The law, Senate Bill 8, bans abortion after the point at which a "heartbeat" can be detected, which usually occurs at around six weeks of pregnancy. Many medical professionals, however, told NPR that the activity that can be detected at the stage is not an actual heartbeat but really electrical activity.
The law's unusual design outsources the enforcement of the ban to private citizens, enabling them to sue abortion providers and those who "aid and abet" in abortion procedures in court and receive up to $10,000 in damages.
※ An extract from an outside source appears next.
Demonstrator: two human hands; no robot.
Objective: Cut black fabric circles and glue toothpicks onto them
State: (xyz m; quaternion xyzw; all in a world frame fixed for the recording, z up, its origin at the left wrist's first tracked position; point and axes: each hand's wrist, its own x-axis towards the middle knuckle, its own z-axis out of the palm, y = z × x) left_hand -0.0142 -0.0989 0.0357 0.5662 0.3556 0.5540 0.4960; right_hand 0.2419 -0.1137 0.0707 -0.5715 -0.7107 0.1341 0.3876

The US Supreme Court allowed the law to stay in place in a September 1 decision , leaving providers in the state unable to perform abortion procedures while challenges to the law proceed in the lower courts.
White House press secretary Jen Psaki also shot back at Abbott's comments on Wednesday, saying that while there would be bipartisan support for the idea, "there has never in history of the country and the world been any leader who's ever been able to eliminate rape, eliminate rapists from our streets."